At its inception in 2009, Longreads was purely a Twitter phenomenon — building followers and sharing links with them. A year later, it was on the web, and since then a lot has changed. It is integrated with services such as Instapaper. You can get Longreads on Kindle. There is an iPad app. And most of the major publishers work with Longreads and use the hashtag, to point to their best work.
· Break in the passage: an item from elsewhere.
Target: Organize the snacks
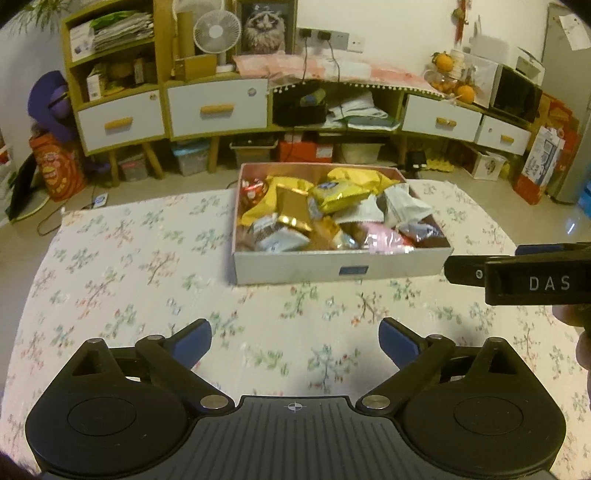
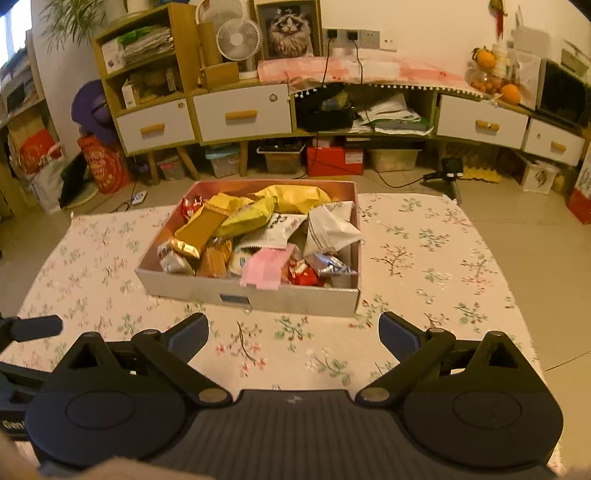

markarmstrong Last week, he visited our office and we talked at length about everything from the state of publishing to the information overload we all feel, but soon enough our conversation turned to Longreads. He explained that Longreads shared about two or three articles everyday, and for the first three years he was the one who made all the article picks. These days he shares the load with Mike Dang (co-editor of theBillFold, a financial website published by The Awl.)

Longreads now is a tiny bootstrapped (albeit virtual) startup that gets enough subscription dollars to, as Mark says, “keep the lights on.” The company charges $3 a month or $30 a year for its subscription service. There are occasional sponsorships, and Armstrong pointed out they have an advertising deal with The Atlantic, but for now it is reader support that keeps everything going. At present there are five people — three editors, a designer, and a developer — who work part time on Longreads. And Armstrong himself has started working for Pocket (formerly Read It Later) as editorial director and recently moved to San Francisco.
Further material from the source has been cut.